Underdogs no more: How the Tasmania JackJumpers became NBL champions
The JackJumpers' championship triumph in just their third season is already remarkable, and it's a win that goes beyond the basketball court for the state of Tasmania.
What is it that makes an underdog?
In sports, that usually means a less talented team taking on an opponent that they have no right beating. If the underdog fights their way to a respectable loss, they’re applauded; if they somehow win, they’re beloved.
For the Tasmania JackJumpers, though, the label goes deeper. In a lot of ways, this team never should have been viewed as underdogs. They were one of only three clubs to have multiple All-NBL selections, and they had the highest-scoring trio of any team.
And yet, ahead of the grand final series, they were still branded with that underdog tag — their run was a fairytale, and they were the league’s Cinderella team. It’s a label they were slapped with the day Tasmania’s NBL licence was announced, when the viability of a team in the state was questioned. It’s one they kept as their name was ridiculed, and their inaugural roster was dissected and downplayed; and it’s one that stayed even as they outperformed expectations in each of their first three seasons.
Underdogs, no more. Instead, they’re the champions of the NBL, lifting the trophy in just the club’s third season.
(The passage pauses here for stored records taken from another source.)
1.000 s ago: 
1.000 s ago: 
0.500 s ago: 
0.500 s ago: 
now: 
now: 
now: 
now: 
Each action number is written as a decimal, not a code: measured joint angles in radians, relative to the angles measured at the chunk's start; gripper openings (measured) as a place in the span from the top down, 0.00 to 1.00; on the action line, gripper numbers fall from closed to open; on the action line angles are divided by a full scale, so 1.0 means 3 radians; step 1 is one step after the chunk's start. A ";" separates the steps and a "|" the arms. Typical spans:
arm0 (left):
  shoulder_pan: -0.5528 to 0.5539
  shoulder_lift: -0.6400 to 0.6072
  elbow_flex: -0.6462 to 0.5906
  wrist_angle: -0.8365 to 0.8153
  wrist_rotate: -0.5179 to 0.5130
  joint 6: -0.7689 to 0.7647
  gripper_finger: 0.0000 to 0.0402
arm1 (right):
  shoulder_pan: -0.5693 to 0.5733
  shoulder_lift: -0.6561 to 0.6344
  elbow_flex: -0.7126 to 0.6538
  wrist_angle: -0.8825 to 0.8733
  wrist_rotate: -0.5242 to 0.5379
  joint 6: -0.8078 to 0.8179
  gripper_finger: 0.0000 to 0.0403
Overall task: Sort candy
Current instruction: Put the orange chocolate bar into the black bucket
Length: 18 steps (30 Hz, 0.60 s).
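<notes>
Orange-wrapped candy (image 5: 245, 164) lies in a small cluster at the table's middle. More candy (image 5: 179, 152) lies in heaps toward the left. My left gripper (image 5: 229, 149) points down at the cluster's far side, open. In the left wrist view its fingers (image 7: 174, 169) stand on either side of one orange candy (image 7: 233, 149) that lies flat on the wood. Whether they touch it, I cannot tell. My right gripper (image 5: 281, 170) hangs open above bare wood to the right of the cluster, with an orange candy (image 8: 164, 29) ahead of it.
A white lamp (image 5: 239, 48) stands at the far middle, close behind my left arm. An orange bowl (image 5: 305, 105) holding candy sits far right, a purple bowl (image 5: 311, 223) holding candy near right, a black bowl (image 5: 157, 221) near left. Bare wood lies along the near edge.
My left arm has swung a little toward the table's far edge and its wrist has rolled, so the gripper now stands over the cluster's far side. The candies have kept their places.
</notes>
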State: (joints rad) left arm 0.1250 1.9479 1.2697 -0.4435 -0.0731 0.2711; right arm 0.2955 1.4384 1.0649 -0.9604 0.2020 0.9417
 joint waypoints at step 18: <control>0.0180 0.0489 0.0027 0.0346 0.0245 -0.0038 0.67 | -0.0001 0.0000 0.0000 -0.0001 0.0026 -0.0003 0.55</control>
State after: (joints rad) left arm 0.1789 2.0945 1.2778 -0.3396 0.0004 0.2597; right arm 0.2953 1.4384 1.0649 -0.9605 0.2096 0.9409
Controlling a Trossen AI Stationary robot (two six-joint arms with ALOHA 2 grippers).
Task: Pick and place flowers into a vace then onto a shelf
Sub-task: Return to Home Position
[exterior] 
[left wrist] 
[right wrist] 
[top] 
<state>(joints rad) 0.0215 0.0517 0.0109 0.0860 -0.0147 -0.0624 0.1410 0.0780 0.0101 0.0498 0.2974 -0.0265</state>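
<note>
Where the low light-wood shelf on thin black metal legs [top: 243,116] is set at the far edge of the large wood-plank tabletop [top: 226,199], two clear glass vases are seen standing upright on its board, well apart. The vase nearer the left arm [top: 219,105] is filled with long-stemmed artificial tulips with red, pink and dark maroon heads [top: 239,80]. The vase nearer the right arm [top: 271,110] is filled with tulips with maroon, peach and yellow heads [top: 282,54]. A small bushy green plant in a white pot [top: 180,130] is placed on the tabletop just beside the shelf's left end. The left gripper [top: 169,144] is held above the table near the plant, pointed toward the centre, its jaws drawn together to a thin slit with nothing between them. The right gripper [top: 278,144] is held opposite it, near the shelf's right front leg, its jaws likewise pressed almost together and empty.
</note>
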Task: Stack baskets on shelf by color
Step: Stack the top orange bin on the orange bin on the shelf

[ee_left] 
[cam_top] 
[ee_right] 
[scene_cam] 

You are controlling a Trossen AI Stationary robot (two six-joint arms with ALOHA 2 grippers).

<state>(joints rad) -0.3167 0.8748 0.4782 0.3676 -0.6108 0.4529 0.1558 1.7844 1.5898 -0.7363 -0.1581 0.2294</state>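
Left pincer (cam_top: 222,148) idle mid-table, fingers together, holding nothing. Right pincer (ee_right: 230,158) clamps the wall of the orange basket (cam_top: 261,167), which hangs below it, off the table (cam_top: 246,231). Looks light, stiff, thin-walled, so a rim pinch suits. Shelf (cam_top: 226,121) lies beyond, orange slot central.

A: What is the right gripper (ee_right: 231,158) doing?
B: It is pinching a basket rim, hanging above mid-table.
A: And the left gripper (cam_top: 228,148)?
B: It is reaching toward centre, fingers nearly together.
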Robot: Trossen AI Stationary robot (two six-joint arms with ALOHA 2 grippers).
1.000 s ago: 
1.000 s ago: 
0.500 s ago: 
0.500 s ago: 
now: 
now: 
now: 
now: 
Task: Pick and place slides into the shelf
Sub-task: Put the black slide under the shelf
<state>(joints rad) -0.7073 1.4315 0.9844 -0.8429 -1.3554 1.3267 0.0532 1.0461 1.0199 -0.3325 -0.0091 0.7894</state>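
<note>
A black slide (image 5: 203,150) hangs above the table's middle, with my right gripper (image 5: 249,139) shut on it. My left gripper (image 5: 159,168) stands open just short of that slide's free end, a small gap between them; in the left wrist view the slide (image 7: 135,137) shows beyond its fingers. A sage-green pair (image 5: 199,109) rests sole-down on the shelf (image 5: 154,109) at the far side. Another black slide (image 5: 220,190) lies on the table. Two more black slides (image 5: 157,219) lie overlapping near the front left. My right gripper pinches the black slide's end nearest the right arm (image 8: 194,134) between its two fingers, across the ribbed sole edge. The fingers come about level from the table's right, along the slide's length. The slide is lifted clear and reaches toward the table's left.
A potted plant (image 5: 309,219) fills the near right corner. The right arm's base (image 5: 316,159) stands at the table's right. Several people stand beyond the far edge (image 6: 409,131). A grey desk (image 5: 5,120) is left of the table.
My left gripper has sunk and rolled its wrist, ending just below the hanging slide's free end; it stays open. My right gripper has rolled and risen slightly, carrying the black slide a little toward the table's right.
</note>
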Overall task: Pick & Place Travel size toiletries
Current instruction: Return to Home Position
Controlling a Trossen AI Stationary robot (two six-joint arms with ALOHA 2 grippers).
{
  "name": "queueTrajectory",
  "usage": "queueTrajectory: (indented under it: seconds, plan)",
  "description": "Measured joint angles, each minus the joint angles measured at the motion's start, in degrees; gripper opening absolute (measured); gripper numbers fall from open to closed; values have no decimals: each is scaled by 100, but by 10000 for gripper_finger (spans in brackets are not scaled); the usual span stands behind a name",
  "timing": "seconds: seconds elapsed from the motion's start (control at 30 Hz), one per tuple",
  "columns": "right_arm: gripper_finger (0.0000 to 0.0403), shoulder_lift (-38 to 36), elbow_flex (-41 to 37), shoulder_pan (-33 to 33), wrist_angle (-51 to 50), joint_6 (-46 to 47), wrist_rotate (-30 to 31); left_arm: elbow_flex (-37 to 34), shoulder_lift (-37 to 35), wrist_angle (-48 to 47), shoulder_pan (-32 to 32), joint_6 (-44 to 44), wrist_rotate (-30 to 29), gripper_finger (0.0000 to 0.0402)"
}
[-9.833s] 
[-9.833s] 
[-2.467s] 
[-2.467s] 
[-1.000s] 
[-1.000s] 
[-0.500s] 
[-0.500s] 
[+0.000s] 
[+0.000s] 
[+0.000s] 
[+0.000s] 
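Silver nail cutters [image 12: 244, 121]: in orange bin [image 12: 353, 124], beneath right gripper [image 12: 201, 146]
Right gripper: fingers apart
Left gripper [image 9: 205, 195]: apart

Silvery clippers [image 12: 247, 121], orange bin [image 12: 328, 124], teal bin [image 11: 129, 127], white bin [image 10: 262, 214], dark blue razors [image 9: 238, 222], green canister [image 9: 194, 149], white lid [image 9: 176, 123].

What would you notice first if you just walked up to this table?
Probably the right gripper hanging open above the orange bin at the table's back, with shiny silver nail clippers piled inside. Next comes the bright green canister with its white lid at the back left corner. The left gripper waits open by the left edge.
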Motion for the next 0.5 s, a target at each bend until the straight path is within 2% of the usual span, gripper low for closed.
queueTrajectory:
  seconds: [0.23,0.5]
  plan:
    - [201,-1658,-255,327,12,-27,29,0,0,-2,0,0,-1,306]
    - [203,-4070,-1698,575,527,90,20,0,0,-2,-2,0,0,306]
JackJumpers head coach Scott Roth knows that his team has always been underestimated, and he smartly embraced it. He figured out quickly that Tasmanians are born underdogs, often the butt of mainland Australia’s jokes and always feeling like they’re disrespected. The quickest way to their hearts was to lean into that, something he continued to do even after they made the finals in their first two campaigns.
“I’m happy with the squad – we’ll get picked tenth again, and we’ll do what we have to do, and if we finish there we do, if we don’t, we’re all good,” Roth said ahead of this season.
It was slightly tongue in cheek from the coach, but while no one was predicting a last-place finish before the season started, they also weren’t anointing the JackJumpers as a genuine contender. Three of the nine experts polled in the NBL’s preseason predictions expected them to miss the finals. None tipped them to win the title, while ESPN’s Olgun Uluc said that “the lack of top-end talent makes it feel like the ceiling is capped”.
Those were reasonable concerns even as late as mid-January, as Tasmania’s season teetered on the brink. A loss to Illawarra dropped their record to 11-11, and with a logjam through the middle of the NBL ladder, they were at a crossroads. They played hard and never got blown out – their biggest loss across the regular season was by eight points – but they couldn’t close out wins that they sorely needed.
“I believe in our group, [but] whether or not we can solve that in six games, to be quite honest with you, I have no idea,” Roth said following that loss. “Winning, and winning in crunch time, is an art, it’s a thing that’s ingrained in people that win, and you just figure out ways to get across the line, and we just haven’t been able to do that.”
That statement is almost laughable looking back now, with Tasmania’s late-game brilliance powering them through the postseason. They did everything the hard way, coming through the play-in, closing out both the semi-final and grand final on the road, and regularly playing from behind. After a game one blowout that caught them on the back foot, the final four games of the grand final series were decided by a total of 11 points; they won the big moments in three of those four, besting runaway regular-season champs Melbourne United when it mattered most.
Basically, they played like the underdogs, scrapping and fighting to keep games close and then digging deep down the stretch. United led for more than 62% of the series’ total game time, but when push came to shove, it was the JackJumpers that made that late push and willed themselves to victory.
“You look at our club, our group, our fanbase, our state,” captain Clint Steindl said after game five, and that “they probably wouldn’t have wanted it any other way.”
The unlikely heroes
Every season, an unlikely hero emerges from the fire of the postseason. Think Angus Glover in game five of the grand final for Sydney last season, or Yudai Baba’s burst off the bench for Melbourne in 2021; players that are capable, but that weren’t expected to be the stars on the biggest stage.
Tasmania needed that hero more than most.